[HN Gopher] Disk I/O bottlenecks in GitHub Actions
___________________________________________________________________
Disk I/O bottlenecks in GitHub Actions
Author : jacobwg
Score : 86 points
Date : 2025-03-28 15:22 UTC (7 hours ago)
(HTM) web link (depot.dev)
(TXT) w3m dump (depot.dev)
| ValdikSS wrote:
| `apt` installation could be easily sped-up with `eatmydata`:
| `dpkg` calls `fsync()` on all the unpacked files, which is very
| slow on HDDs, and `eatmydata` hacks it out.
| nijave wrote:
| Really if you could just disable fsync at the OS level. A bunch
| of other common package managers and tools also do. Docker is a
| big culprit
|
| If you corrupt a CI node, whatever. Just rerun the step
| wtallis wrote:
| CI containers should probably run entirely from tmpfs.
| jacobwg wrote:
| We're having some success with doing this at the block
| level (e.g. in-memory writeback cache).
| yjftsjthsd-h wrote:
| Why do it at the block level (instead of tmpfs)? Or do
| you mean that you're doing actual real persistent disks
| that just have a lot of cache sitting in front of them?
| jacobwg wrote:
| The block level has two advantages: (1) you can
| accelerate access to everything on the whole disk (like
| even OS packages) and (2) everything appears as one
| device to the OS, meaning that build tools that want to
| do things like hardlink files in global caches still work
| without any issue.
| candiddevmike wrote:
| We built EtchaOS for this use case--small, immutable, in
| memory variants of Fedora, Debian, Ubuntu, etc bundled with
| Docker.
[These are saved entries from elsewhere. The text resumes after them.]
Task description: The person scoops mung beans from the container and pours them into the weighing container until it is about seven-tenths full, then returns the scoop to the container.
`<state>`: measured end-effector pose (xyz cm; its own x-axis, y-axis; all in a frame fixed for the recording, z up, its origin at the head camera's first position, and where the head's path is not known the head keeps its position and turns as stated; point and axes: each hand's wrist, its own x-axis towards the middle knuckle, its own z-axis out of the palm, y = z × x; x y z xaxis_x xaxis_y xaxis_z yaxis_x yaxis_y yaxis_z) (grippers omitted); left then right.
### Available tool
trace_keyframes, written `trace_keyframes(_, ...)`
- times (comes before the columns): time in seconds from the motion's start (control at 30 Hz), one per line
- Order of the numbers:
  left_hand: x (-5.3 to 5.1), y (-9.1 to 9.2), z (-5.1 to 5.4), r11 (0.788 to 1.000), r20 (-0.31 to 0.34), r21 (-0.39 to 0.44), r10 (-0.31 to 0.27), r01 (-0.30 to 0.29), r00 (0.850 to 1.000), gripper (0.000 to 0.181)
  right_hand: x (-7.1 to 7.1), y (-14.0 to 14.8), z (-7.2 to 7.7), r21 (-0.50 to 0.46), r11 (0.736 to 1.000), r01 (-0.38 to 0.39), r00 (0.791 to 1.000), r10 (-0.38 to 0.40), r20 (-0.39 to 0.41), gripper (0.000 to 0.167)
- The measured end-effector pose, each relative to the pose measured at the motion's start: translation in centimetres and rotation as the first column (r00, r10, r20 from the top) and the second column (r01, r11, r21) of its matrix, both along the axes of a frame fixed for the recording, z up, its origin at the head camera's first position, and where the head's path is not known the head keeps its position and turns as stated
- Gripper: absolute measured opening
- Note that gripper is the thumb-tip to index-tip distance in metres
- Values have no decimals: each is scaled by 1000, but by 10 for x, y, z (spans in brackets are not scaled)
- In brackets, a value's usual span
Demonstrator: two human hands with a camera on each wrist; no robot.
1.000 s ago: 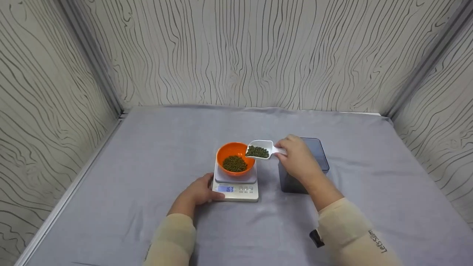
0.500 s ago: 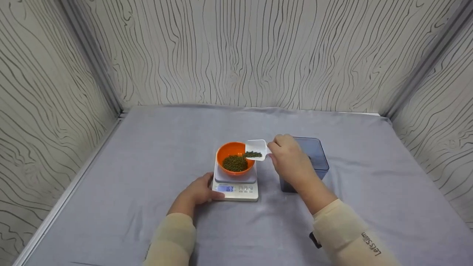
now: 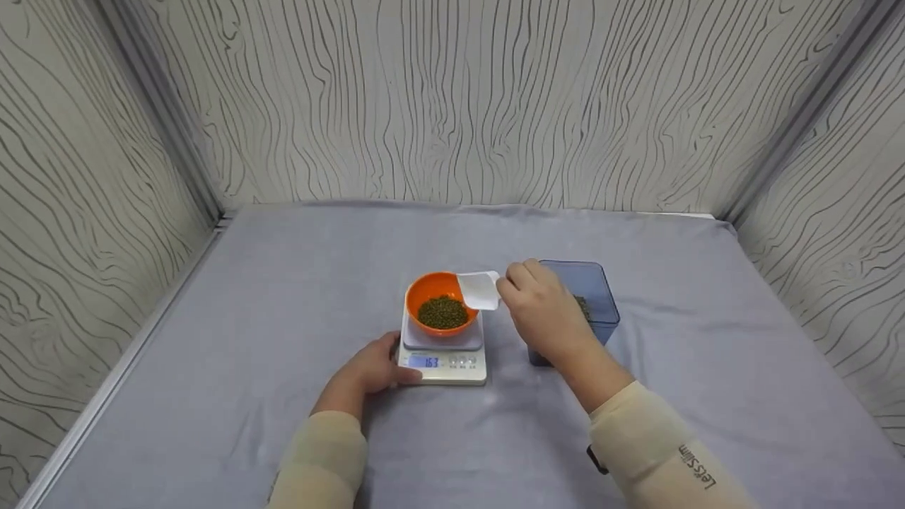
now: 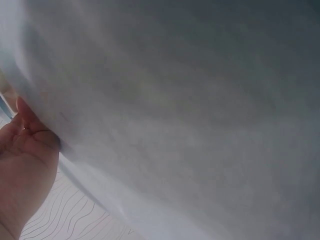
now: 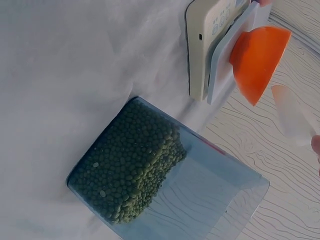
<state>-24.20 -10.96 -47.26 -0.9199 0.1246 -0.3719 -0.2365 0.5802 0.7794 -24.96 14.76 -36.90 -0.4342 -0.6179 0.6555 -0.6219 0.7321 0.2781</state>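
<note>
An orange bowl [image 3: 424,286] with green beans [image 3: 442,312] in it stands on a white kitchen scale [image 3: 459,375], whose display seems to read 163. The left hand [image 3: 371,366] grips the scale's left edge, thumb on its front corner; the left wrist view shows part of this hand [image 4: 30,160]. Pinched by its handle in the right hand [image 3: 548,311], a white scoop [image 3: 481,290] is tipped over the bowl's right rim, with no beans visible in it. In the right wrist view the scoop [image 5: 292,117] is beside the bowl [image 5: 260,60], clear of it, and fingertips [image 5: 316,145] show at the edge.
A clear bluish container [image 3: 601,297], partly filled with green beans [image 5: 135,160], stands right of the scale, partly beneath the right forearm. Grey cloth [image 3: 318,268] covers the table. Wood-patterned panels [image 3: 452,106] rise behind and at both sides.
The right hand has moved left and turned the scoop over; its beans have gone into the bowl, where the heap is larger. The left hand keeps its grip on the scale. The head view has shifted slightly.
</note>
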Motion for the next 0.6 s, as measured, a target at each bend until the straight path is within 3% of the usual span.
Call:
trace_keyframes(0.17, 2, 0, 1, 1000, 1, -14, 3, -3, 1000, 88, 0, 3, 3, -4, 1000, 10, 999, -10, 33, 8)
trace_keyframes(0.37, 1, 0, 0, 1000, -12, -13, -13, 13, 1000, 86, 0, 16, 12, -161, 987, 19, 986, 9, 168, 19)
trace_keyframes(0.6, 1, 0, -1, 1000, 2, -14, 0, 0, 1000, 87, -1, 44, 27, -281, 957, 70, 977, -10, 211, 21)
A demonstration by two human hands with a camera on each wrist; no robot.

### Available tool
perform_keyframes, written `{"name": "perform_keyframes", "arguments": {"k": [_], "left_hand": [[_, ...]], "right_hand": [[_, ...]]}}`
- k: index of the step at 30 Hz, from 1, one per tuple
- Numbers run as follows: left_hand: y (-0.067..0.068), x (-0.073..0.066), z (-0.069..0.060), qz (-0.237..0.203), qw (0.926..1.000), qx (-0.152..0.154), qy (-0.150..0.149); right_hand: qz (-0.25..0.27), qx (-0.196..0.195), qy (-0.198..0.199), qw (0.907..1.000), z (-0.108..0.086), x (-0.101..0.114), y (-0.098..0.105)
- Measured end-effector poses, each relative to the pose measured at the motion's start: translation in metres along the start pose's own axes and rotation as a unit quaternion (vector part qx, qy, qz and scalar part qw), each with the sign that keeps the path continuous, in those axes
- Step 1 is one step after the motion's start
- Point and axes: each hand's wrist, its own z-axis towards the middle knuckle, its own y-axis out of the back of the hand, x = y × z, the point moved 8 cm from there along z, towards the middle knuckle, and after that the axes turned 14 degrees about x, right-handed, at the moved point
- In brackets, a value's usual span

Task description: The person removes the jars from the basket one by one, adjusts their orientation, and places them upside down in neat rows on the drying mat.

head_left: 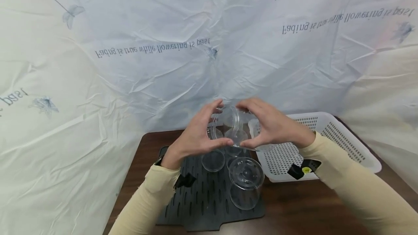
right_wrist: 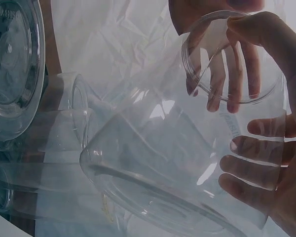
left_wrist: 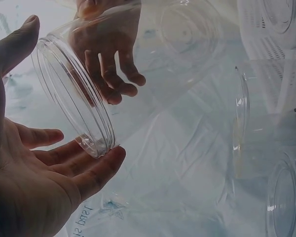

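A large clear jar (left_wrist: 153, 108) with a threaded mouth is tilted on its side between my two hands, above a black ridged mat. My left hand (head_left: 196, 130) grips it at the mouth, thumb on one side of the rim and fingertips on the other. Around its body near the mouth, my right hand (head_left: 272, 122) holds it with thumb and spread fingers. In the right wrist view the jar's rounded base points down and left. Beneath the hands, a lidded clear jar (head_left: 245, 195) and several clear containers stand on the mat (head_left: 179, 206).
A white perforated basket (head_left: 346, 135) stands on the right of the dark wooden table (head_left: 294, 206). In the left wrist view a clear round piece (left_wrist: 281, 15) shows by the basket. A pale printed sheet (head_left: 169, 79) hangs behind and at both sides.
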Motion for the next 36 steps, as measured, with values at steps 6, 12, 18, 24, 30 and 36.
{"name": "perform_keyframes", "arguments": {"k": [6, 12, 18, 24, 30, 36], "left_hand": [[-0.002, 0.000, 0.002, -0.003, 0.9999, 0.005, -0.009], [-0.004, 0.005, 0.000, -0.022, 0.9997, 0.003, 0.004], [-0.003, 0.007, 0.002, -0.031, 0.9995, -0.004, 0.004], [-0.002, 0.010, -0.001, -0.046, 0.9989, -0.012, -0.001], [0.000, 0.010, -0.002, -0.066, 0.9976, -0.021, 0.000], [0.003, 0.010, -0.003, -0.076, 0.9967, -0.028, 0.000]], "right_hand": [[-0.010, -0.007, 0.005, 0.9999, 0.001, 0.001, 0.000], [-0.002, 0.001, 0.000, 1.0000, 0.002, 0.001, -0.005], [0.018, 0.014, -0.024, 0.9995, -0.003, -0.003, -0.005], [0.013, 0.014, -0.029, 0.9994, -0.006, -0.004, -0.004], [0.039, 0.012, -0.050, 0.9979, -0.013, -0.011, -0.002], [0.093, -0.012, -0.067, 0.9934, -0.027, -0.025, 0.000]]}}
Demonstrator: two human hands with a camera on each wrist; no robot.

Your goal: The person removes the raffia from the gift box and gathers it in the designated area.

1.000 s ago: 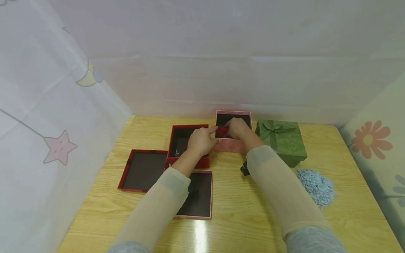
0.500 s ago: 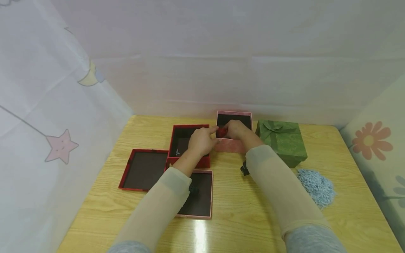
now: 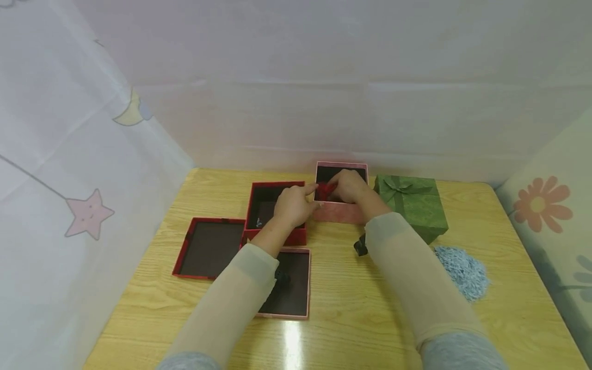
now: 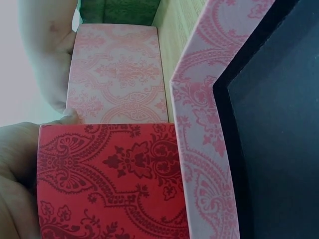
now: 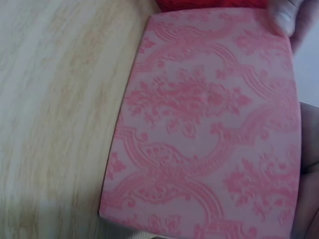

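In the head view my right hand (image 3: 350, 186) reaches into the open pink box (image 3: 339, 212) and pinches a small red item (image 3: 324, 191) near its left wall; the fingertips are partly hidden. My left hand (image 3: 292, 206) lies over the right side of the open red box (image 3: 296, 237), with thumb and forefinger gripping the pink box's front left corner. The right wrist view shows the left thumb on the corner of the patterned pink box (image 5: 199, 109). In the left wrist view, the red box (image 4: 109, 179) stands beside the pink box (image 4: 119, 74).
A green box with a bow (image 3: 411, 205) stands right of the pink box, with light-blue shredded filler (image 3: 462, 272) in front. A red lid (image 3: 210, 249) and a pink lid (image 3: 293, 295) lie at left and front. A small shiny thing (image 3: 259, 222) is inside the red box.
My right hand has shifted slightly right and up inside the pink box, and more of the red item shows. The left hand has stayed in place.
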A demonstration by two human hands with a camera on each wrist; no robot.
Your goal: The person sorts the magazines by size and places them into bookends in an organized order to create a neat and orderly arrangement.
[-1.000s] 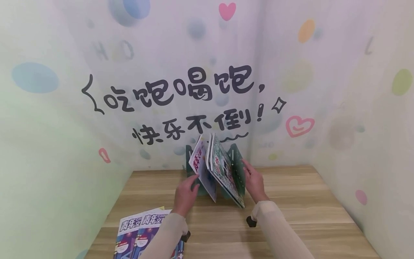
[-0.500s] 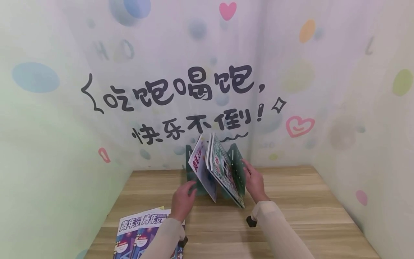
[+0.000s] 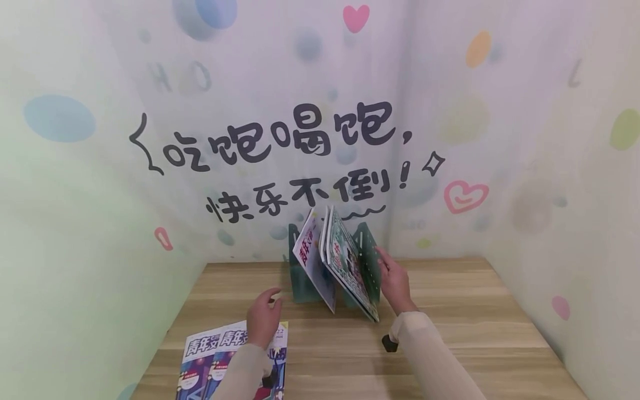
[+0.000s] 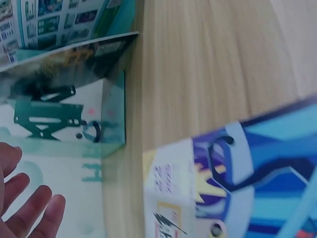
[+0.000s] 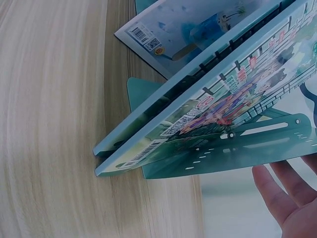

It makes a great CI runner for GitHub Actions, and
| plays nicely with caching:
|
| https://etcha.dev/etchaos/
| nijave wrote:
| Can tmpfs be backed by persistent storage? Most of the
| recent stuff I've worked on is a little too big to fit in
| memory handily. Ideally about 20GiB of scratch space for
| 4-8GiB of working memory would be ideal.
|
| I've had good success with machines that have NVMe storage
| (especially on cloud providers) but you still are paying
| the cost of fsync there even if it's a lot faster
| wtallis wrote:
| tmpfs is backed by swap space, in the sense that it will
| overflow to use swap capacity but will not become
| persistent (since the lack of persistence is a feature).
| jacobwg wrote:
| I'd love to experiment with that and/or flags like `noatime`,
| especially when CI nodes are single-use and ephemeral.
| 3np wrote:
| atime is so exotic you shouldn't need to consider disabling
| it experimental. I consider it legacy at this point.
| formerly_proven wrote:
| noatime is irrelevant because everyone has been using
| relatime for ages, and updating the atime field with
| relatime means you're writing that block to disk anyway,
| since you're updating the mtime field. So no I/O saved.
| kylegalbraith wrote:
| This is a neat idea that we should try. We've tried the
| `eatmydata` thing to speed up dpkg, but the slow part wasn't
| the fsync portion but rather the dpkg database.
| formerly_proven wrote:
| You can probably use a BPF return override on fsync and
| fdatasync and sync_file_range, considering that the main use
| case of that feature is syscall-level error injection.
|
| edit: Or, even easier, just use the pre-built fail_function
| infrastructure (with retval = 0 instead of an error):
| https://docs.kernel.org/fault-injection/fault-injection.html
| chippiewill wrote:
| > Docker is a big culprit
|
| Actually in my experience with pulling very large images to
| run with docker it turns out that Docker doesn't really do
| any fsync-ing itself. The sync happens when it creates an
| overlayfs mount while creating a container because the
| overlayfs driver in the kernel does it.
|
| A volatile flag to the kernel driver was added a while back,
| but I don't think Docker uses it yet
| https://www.redhat.com/en/blog/container-volatile-overlay-
| mo...
| nijave wrote:
| Well yeah, but indirectly through the usage of Docker, I
| mean.
|
| Unpacking the Docker image tarballs can be a bit expensive
| --especially with things like nodejs where you have tons of
| tiny files
|
| Tearing down overlayfs is a huge issue, though
| Brian_K_White wrote:
| "`dpkg` calls `fsync()` on all the unpacked files"
|
| Why in the world does it do that ????
|
| Ok I googled (kagi). Same reason anyone ever does: pure voodoo.
|
| If you can't trust the kernel to close() then you can't trust
| it to fsync() or anything else either.
|
| Kernel-level crashes, the only kind of crash that risks half-
| written files, are no more likely during dpkg than any other
| time. A bad update is the same bad update regardless, no
| better, no worse.
| duped wrote:
| "durability" isn't voodoo. Consider if dpkg updates libc.so
| and then you yank the power cord before the page cache is
| flushed to disk, or you're on a laptop and the battery dies.
| Brian_K_White wrote:
| Like I said.
| levkk wrote:
| Pretty sure kernel doesn't have to fsync on close. In
| fact, you don't want it to, otherwise you're limiting the
| performance of your page cache. So fsync on install for
| dpkg makes perfect sense.
| Brian_K_White wrote:
| I didn't say it synced. The file is simply "written" and
| available at that point.
|
| It makes no sense to trust that fsync() does what it
| promises but not that close() does what it promises.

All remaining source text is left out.